RUU HIP juga menyulut kontroversi karena tidak menyertakan TAP MPRS mengenai pembubaran PKI dalam drafnya. Di bagian ‘mengingat’ dalam draf RUU HIP, terdapat pasal UUD Negara RI 1945 dan berbagai Tap MPR. Ada 8 landasan hukum di draf RUU HIP, namun tidak ada Tap MPRS mengenai pembubaran PKI yang masuk draf.
“Jadi sebenarnya bukan soal konsiderans mengingat tidak mencantumkan Ketetapan MPRS Nomor XXV/MPRS/1966 saja. Tapi, persoalan yang lebih penting UU ini sangat ateistis sangat anti Tuhan,” katanya kepada Pro 3 RRI ketika diwawancarai pada Kamis (17/6/2020).
“Dia memeras Pancasila menjadi Trisila. Di Trisila saja ketuhanan yang maha esa sudah ilang itu, tinggal nasionalisme, kerakyatan, keadilan kemudian jadi ekasila gotong royong sudah hilang sama sekali, itu yang jadi soal,” paparnya.
Ridwan Saidi menjelaskan, Indonesia dengan ideologi berketuhanan yang maha esa itu sudah ada sejak jaman masehi. Awalnya saat kedatangan bangsa maya, bangsa maya membawa gagasan aufiqih yakni “Aku tau Tuhan, tapi aku tidak tahu apa-apa tentang itu.”
“Kemudian lebih mengkristal pemahaman kita tentang Tuhan kedatangan queen of sheba pada abad kedua dia berkeliling seluruh seujur Sumatera kemudian Jakarta sampai kepada Cipari, Kuningan, setelah itu enggak ada hababt queen of sheba,” tuturya.
Setelah itu, lanjut Ridwa Saidi, datang lagi bangsa babilonia pada masehi, kemudian pada abad 7 atau 8 bangsa palmyra ada dari Lebanon dan Suriah datang membawa pahaman kristen nesturiat. Kemudian pada saat hampir bersamaan datang bangsa imarat membawa pahaman Islam.
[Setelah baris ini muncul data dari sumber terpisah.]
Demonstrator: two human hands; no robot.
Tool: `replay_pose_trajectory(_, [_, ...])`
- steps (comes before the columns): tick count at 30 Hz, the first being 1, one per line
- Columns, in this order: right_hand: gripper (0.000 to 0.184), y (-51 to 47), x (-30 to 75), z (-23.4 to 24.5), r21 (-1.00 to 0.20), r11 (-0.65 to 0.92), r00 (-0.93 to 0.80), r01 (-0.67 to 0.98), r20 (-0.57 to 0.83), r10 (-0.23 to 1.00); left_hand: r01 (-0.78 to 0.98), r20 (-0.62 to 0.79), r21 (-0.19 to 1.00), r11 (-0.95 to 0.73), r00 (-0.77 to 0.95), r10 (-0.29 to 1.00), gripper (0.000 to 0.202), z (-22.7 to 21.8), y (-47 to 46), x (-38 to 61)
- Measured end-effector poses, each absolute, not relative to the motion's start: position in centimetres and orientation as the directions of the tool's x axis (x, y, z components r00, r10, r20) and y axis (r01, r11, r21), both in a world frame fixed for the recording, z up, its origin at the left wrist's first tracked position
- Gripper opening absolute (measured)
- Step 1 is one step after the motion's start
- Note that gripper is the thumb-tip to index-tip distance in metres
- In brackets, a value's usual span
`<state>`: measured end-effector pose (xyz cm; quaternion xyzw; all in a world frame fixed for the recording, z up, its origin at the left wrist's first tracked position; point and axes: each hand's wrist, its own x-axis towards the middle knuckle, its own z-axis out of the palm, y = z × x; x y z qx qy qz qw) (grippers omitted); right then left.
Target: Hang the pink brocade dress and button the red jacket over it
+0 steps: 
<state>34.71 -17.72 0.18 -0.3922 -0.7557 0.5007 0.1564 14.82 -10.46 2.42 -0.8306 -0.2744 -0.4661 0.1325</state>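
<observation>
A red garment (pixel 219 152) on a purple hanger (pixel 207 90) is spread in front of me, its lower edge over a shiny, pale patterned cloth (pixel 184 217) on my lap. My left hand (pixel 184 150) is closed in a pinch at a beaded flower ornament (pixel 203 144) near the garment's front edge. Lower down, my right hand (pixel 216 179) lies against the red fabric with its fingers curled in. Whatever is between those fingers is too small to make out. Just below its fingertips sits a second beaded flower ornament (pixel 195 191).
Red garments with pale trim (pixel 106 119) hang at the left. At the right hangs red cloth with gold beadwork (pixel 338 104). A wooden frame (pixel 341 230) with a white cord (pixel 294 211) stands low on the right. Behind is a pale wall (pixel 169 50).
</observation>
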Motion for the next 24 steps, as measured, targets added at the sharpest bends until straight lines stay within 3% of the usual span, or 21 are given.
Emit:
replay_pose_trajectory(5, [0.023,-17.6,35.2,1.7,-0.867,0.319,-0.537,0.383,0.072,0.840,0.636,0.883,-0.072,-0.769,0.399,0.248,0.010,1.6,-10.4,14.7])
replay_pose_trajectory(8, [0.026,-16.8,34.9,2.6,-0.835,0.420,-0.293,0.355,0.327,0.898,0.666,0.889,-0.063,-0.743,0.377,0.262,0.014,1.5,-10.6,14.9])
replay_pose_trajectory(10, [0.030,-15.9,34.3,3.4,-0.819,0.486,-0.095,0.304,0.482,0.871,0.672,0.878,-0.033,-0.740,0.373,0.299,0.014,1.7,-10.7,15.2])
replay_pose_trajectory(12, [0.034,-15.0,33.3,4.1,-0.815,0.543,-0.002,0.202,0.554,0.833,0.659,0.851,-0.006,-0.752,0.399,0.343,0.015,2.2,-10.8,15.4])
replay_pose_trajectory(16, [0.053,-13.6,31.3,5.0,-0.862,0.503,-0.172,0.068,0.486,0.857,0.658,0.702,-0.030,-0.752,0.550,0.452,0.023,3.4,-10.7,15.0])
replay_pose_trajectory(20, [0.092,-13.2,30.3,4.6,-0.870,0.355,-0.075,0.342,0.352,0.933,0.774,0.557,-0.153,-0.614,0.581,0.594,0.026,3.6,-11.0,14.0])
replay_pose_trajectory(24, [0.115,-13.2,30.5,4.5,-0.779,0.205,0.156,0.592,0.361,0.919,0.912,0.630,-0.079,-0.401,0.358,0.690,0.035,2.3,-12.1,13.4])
“Jadi ini sudah kuat, sudah 3.000 ribu tahun sekarang mau digusur tahap ketuhanan yang maha esa oleh segelintir orang-orang yang ada di Senayan. Ini yang menjadi masalah, ini negara mau dijadiin negara atheis,” tegasnya.
Selanjutnya, jelas Saidi, mereka ingin mencampuri ibadat orang. Padahal jelas dalam pasal 29 UUD 1945 ayat 2 disebutkan bahwa “Negara menjamin kemerdekaan tiap-tiap penduduk untuk memeluk agamanya masing-masing dan untuk beribadat menurut agamanya dan kepercayaannya itu.”
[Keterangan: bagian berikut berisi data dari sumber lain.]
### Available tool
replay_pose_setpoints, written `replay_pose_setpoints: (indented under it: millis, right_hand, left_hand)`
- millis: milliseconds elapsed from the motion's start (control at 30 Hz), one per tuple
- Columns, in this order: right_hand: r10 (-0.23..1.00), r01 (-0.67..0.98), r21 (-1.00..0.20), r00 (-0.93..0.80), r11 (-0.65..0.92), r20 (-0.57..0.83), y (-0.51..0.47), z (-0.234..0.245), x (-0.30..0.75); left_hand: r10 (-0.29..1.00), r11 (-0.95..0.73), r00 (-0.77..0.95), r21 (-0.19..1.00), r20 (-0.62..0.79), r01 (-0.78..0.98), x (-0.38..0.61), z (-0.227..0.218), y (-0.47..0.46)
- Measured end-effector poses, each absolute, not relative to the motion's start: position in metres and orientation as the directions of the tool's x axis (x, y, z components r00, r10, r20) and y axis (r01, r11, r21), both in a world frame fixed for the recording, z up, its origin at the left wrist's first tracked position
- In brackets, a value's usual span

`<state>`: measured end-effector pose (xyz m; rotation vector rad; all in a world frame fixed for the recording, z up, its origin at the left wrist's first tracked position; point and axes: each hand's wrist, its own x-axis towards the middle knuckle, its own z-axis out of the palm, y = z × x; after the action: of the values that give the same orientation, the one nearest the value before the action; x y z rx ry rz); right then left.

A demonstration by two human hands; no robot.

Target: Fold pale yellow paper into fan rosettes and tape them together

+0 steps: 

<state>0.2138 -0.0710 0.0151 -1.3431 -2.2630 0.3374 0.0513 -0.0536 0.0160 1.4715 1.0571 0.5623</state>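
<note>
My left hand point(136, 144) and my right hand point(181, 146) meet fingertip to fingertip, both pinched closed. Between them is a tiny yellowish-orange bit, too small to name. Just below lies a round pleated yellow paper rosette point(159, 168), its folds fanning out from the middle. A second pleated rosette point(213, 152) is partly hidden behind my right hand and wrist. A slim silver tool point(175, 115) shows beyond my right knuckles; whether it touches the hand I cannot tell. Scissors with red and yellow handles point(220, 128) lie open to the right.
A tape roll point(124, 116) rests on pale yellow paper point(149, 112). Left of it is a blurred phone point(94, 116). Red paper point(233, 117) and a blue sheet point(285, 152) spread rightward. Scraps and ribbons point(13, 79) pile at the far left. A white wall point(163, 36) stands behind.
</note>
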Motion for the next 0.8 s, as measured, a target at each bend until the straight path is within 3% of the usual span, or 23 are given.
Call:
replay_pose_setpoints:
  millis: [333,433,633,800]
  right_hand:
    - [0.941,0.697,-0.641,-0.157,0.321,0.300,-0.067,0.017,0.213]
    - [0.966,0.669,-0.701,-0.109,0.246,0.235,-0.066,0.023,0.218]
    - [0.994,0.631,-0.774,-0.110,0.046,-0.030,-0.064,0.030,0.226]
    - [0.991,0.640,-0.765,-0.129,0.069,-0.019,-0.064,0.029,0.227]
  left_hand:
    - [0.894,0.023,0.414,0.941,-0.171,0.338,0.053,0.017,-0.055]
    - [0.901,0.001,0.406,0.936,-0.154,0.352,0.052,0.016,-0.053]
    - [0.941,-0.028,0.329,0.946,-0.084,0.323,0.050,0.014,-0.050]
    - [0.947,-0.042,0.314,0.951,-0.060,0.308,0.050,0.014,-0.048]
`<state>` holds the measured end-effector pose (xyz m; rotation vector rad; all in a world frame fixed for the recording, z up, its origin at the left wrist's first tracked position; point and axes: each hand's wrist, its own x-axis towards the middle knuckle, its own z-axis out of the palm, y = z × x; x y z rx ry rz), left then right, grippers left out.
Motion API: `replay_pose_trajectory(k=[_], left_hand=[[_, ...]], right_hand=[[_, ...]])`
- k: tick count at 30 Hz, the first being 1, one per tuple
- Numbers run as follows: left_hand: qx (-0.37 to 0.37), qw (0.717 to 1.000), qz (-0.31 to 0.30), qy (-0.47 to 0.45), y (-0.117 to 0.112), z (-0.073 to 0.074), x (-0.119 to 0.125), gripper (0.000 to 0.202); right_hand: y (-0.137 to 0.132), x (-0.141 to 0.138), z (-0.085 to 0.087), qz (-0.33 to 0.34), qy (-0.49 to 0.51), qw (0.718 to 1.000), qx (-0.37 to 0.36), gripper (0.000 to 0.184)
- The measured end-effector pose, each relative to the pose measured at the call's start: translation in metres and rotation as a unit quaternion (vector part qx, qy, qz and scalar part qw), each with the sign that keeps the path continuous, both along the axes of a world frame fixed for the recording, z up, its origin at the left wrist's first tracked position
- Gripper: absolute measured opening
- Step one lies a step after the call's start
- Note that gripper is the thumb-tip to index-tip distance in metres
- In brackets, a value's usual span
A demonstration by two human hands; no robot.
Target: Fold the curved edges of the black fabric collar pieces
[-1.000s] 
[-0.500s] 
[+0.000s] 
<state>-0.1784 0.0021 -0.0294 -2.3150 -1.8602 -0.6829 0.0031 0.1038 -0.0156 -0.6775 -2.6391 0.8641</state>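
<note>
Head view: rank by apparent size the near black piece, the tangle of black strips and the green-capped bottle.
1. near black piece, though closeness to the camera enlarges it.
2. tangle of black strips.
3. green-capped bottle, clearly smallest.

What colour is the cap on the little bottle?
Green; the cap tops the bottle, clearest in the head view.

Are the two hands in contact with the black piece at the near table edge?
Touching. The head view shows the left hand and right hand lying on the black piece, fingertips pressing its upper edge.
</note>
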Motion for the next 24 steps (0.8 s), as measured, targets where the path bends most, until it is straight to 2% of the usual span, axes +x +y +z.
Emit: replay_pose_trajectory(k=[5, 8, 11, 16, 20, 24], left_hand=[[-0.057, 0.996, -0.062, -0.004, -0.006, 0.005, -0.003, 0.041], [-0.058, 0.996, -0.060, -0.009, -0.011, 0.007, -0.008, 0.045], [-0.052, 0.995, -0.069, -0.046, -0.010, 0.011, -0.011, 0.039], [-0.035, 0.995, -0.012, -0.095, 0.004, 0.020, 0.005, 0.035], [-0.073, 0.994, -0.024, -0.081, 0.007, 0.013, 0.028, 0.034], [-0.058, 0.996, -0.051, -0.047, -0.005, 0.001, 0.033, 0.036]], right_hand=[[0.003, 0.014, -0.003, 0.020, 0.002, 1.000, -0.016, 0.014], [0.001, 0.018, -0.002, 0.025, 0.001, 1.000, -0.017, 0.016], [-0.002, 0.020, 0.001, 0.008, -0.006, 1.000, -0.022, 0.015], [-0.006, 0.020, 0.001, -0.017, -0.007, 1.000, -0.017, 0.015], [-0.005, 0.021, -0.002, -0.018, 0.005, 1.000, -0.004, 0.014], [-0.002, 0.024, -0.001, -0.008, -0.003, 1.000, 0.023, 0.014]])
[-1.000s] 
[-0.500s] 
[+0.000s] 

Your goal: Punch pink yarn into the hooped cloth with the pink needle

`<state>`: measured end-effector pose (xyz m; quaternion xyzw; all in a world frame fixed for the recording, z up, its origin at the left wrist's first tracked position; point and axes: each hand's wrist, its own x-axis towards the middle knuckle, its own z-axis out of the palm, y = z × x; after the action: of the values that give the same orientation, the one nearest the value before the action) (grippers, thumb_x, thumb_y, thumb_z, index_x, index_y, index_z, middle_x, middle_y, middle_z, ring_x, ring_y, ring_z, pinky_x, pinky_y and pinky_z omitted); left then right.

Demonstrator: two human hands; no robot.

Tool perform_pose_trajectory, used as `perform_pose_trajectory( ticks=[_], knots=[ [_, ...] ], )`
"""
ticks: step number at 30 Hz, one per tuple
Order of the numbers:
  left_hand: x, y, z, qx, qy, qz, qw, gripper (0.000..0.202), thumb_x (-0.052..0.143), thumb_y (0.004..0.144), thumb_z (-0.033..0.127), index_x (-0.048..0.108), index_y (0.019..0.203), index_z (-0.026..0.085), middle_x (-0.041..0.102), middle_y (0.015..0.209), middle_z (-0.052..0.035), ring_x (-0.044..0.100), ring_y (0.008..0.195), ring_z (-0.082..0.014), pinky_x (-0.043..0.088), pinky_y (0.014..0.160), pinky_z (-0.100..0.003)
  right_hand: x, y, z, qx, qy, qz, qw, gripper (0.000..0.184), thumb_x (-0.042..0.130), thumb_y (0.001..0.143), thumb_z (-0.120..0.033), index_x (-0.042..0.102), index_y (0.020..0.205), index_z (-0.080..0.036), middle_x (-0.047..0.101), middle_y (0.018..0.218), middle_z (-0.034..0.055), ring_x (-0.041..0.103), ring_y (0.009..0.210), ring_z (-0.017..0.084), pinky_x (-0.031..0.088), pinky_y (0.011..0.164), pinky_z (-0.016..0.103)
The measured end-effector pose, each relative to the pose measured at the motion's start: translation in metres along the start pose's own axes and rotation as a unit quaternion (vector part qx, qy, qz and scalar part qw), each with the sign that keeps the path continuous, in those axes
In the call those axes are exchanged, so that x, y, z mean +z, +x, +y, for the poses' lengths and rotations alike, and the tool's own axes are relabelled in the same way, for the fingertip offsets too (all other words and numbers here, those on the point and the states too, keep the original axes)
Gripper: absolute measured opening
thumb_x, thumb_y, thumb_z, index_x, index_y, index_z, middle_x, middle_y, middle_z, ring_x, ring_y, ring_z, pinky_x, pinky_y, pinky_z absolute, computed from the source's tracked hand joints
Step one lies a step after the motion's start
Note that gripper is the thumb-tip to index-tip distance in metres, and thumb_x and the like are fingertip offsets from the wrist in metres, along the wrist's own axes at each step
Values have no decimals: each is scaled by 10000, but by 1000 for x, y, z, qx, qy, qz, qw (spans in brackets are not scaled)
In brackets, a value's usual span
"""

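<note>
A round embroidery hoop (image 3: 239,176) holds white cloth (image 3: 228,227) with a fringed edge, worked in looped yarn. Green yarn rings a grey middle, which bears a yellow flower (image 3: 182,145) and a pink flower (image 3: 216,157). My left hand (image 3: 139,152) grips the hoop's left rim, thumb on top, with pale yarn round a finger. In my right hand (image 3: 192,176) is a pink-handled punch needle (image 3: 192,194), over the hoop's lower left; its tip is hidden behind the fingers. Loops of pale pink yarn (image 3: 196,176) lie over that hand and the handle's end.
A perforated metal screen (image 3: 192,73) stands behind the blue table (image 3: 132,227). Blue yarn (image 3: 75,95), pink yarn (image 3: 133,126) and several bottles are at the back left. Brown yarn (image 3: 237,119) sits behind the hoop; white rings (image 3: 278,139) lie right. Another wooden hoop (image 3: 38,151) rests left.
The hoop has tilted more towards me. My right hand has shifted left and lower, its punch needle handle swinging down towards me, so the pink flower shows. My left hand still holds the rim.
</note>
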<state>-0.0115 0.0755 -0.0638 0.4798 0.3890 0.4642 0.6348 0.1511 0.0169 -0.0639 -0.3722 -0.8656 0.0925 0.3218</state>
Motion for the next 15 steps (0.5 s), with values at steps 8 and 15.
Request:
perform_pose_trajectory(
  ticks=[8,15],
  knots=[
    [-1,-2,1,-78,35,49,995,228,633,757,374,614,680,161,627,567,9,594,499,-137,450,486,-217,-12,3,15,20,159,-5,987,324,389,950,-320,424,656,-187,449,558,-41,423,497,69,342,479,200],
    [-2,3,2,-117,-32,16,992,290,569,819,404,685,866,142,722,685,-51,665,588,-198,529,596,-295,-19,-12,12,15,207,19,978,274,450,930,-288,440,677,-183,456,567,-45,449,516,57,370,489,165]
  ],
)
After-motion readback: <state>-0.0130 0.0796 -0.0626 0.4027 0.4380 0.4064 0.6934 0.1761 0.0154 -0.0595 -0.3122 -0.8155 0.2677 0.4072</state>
“Disitu (RUU HIP, red), ada berketuhanan yang berkebudayaan itu apa maksudnya? Pasal 29 UUD 1945 ayat 2 sudah bahwa negara melindungi, pemeluk agama menjalankan ibadat berdasarkan agama dan kepercayaannya itu. Enggak boleh dia mencampuri,” pungkasnya.